**What to do**
Pictures excluded, copy all of the data below exactly.

**Dataset section**
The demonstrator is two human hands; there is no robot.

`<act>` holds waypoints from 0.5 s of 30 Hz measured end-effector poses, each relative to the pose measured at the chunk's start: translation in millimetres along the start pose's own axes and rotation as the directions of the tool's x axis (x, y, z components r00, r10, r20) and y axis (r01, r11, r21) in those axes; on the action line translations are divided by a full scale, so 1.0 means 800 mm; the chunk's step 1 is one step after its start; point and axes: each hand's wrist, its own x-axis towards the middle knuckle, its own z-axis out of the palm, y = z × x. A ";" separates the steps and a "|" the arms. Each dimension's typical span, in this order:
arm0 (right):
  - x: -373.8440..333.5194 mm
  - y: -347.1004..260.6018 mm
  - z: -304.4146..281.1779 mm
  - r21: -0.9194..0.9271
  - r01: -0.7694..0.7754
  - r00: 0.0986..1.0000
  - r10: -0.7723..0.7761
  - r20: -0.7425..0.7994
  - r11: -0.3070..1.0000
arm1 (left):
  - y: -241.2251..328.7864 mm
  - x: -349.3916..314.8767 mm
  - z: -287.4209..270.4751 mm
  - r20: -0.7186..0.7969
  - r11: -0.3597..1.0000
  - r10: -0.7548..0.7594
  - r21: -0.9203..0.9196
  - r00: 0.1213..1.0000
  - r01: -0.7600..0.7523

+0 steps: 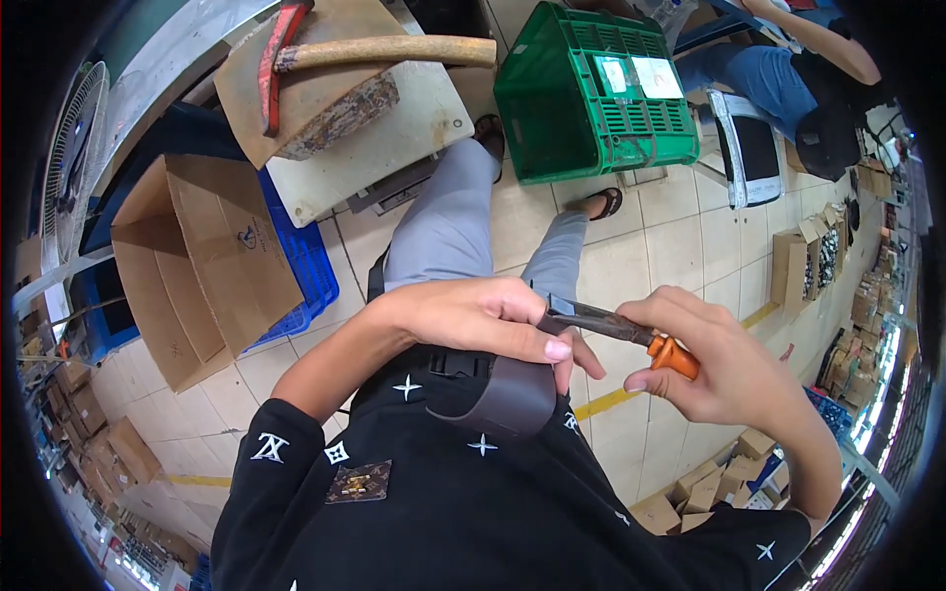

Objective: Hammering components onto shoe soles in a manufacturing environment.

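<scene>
In front of my waist, my left hand [498, 320] is closed on a dark brown belt strap [517, 399], which hangs in a curl below the fingers. My right hand [714, 355] is wrapped round the orange handle [674, 359] of a hand tool that looks like pliers. The dark metal part of this tool [611, 321] reaches left to my left fingertips. A small dark blue-grey piece [560, 303] shows beside its tip. Fingers cover the place where tool and strap come together, so I cannot tell whether they touch.
A hammer [384, 49] with a red head lies on a worn block [340, 113] on a pale table [424, 118]. An open cardboard box [232, 266] leans over a blue crate [313, 261] at left. Ahead stands a green crate [552, 98]. Another person [778, 84] sits at far right.
</scene>
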 end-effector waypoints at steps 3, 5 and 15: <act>-0.007 0.001 0.010 0.064 -0.083 0.996 0.081 0.026 0.995 | 0.007 -0.002 0.016 -0.080 0.965 -0.181 -0.205 0.980 0.161; -0.014 -0.006 0.015 0.061 -0.112 0.993 0.110 0.040 0.992 | 0.009 -0.005 0.026 -0.086 0.945 -0.236 -0.251 0.968 0.209; -0.028 -0.033 0.028 0.103 -0.294 0.956 0.291 0.040 0.950 | 0.009 -0.010 0.039 -0.157 0.974 -0.228 -0.021 0.961 0.227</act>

**Exercise response**
The demonstrator is two human hands; there is no robot.

`<act>` holds waypoints from 0.5 s of 30 Hz measured end-effector poses, each relative to the pose measured at the chunk's start: translation in millimetres along the start pose's own axes and rotation as the directions of the tool's x axis (x, y, z components r00, r10, r20) and y axis (r01, r11, r21) in those axes; on the action line translations are divided by a full scale, so 1.0 means 800 mm; the chunk's step 1 is one step after its start; point and axes: each hand's wrist, its own x-axis towards the middle knuckle, its own z-axis out of the palm, y = z × x. A ";" separates the steps and a "|" the arms. Each dimension's typical span, in this order:
arm0 (right):
  - x: -373.8440..333.5194 mm
  - y: -347.1004..260.6018 mm
  - z: -304.4146..281.1779 mm
  - r21: -0.9194..0.9271
  - r01: -0.7694..0.7754
  - r00: 0.0986..1.0000
  - r10: -0.7723..0.7761
  - r20: -0.7425..0.7994
  - r11: -0.3070..1.0000
arm1 (left):
  - y: -241.2251..328.7864 mm
  - x: -349.3916..314.8767 mm
  - z: -287.4209..270.4751 mm
  - r20: -0.7186..0.7969
  - r11: -0.3597..1.0000
  - r10: -0.7548..0.7594
  - r21: -0.9203..0.9196
  - r00: 0.1213..1.0000
  - r01: -0.7600..0.7523

+0 steps: 

Objective: Hammering components onto shoe soles in a manufacturing environment.

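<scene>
In front of my waist, my left hand [498, 320] is closed on a dark brown belt strap [517, 399], which hangs in a curl below the fingers. My right hand [714, 355] is wrapped round the orange handle [674, 359] of a hand tool that looks like pliers. The dark metal part of this tool [611, 321] reaches left to my left fingertips. A small dark blue-grey piece [560, 303] shows beside its tip. Fingers cover the place where tool and strap come together, so I cannot tell whether they touch.
A hammer [384, 49] with a red head lies on a worn block [340, 113] on a pale table [424, 118]. An open cardboard box [232, 266] leans over a blue crate [313, 261] at left. Ahead stands a green crate [552, 98]. Another person [778, 84] sits at far right.
</scene>
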 end-effector waypoints at steps 3, 5 and 15: <act>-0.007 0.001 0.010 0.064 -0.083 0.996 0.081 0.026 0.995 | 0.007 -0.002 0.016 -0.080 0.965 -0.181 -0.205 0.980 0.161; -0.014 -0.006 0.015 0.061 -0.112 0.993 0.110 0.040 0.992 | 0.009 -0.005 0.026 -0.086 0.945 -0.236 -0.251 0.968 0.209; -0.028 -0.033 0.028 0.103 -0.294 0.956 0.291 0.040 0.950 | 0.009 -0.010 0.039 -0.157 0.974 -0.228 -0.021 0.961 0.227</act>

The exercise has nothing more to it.